---- Data below

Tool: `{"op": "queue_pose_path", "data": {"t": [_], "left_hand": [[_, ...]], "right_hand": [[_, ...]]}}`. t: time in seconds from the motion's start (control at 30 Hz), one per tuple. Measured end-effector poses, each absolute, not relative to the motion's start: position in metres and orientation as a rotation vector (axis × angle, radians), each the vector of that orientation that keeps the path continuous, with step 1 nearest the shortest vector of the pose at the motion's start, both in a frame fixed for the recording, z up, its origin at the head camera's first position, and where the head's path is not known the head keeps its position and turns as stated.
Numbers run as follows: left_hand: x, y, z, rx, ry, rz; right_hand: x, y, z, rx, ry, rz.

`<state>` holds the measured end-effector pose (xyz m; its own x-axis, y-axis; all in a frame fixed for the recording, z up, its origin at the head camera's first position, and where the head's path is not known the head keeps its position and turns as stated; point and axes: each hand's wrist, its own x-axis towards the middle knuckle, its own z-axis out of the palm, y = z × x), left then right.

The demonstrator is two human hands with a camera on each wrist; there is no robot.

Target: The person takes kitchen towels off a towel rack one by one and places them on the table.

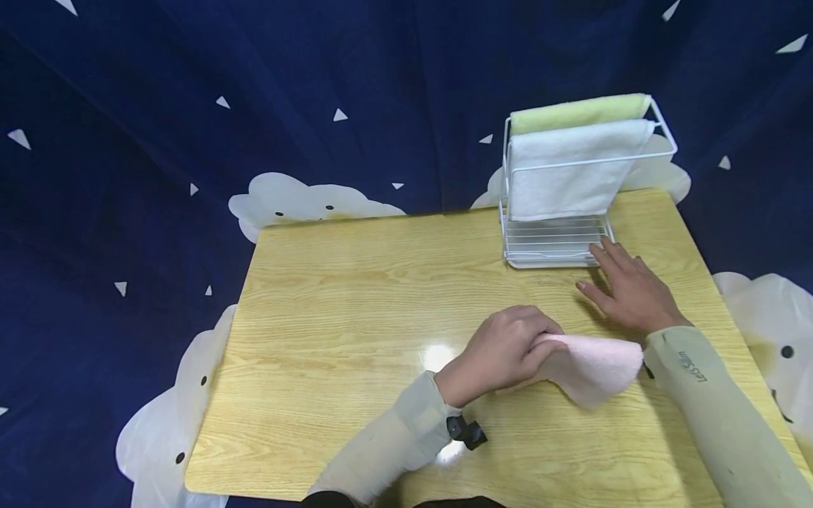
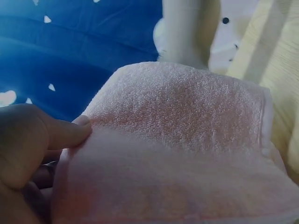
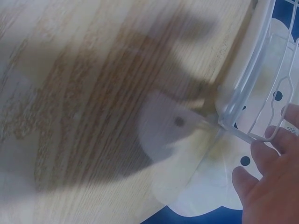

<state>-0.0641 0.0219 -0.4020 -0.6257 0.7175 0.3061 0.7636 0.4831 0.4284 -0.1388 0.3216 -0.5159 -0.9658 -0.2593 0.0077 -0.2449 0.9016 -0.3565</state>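
Note:
A small pink towel (image 1: 593, 367) hangs from my left hand (image 1: 508, 346), which pinches its edge between thumb and fingers above the table. The left wrist view shows the thumb lying over the terry cloth (image 2: 177, 112). My right hand (image 1: 635, 286) is spread, its fingertips at the front right corner of a white wire rack (image 1: 552, 257). In the right wrist view, the fingers (image 3: 266, 156) touch or nearly touch the rack's wire. Over the rack's upper bars hang a white towel (image 1: 571, 173) and, behind it, a yellow-green towel (image 1: 578, 113).
The rack stands at the back right of a light wooden table (image 1: 343, 317). Behind the table hangs a dark blue curtain (image 1: 381, 85) with white triangles and cloud shapes. The table's right edge runs close by my right forearm.

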Motion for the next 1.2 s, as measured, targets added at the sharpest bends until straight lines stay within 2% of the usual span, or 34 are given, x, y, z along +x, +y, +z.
{"op": "queue_pose_path", "data": {"t": [0.27, 0.63, 1.2], "left_hand": [[-0.07, 0.024, -0.417, -1.288, -2.692, -0.793], [-0.08, 0.024, -0.418, -1.265, -2.704, -0.788], [-0.116, 0.029, -0.423, -1.16, -2.769, -0.799]], "right_hand": [[-0.138, 0.322, -0.515, -0.407, 3.027, -0.578], [-0.138, 0.324, -0.516, -0.396, 3.023, -0.577], [-0.14, 0.325, -0.513, -0.401, 2.984, -0.605]]}}
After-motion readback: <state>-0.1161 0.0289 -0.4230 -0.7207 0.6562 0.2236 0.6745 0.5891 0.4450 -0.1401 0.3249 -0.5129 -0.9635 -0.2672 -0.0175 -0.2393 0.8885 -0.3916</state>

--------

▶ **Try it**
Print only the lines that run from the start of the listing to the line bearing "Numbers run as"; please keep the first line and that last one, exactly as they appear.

▶ **Problem solution**
Tool: `{"op": "queue_pose_path", "data": {"t": [_], "left_hand": [[_, ...]], "right_hand": [[_, ...]]}}`. t: time in seconds from the motion's start (control at 30 Hz), one per tuple. Measured end-effector poses, each absolute, not relative to the motion's start: position in metres and orientation as a rotation vector (axis × angle, radians), each the vector of that orientation that keeps the path continuous, with step 1 nearest the shortest vector of the pose at the motion's start, both in a frame fixed for the recording, z up, its origin at the head camera's first position, and where the head's path is not known the head keeps its position and turns as stated.
Numbers run as follows: left_hand: x, y, z, rx, ry, rz; right_hand: x, y, z, rx, ry, rz.

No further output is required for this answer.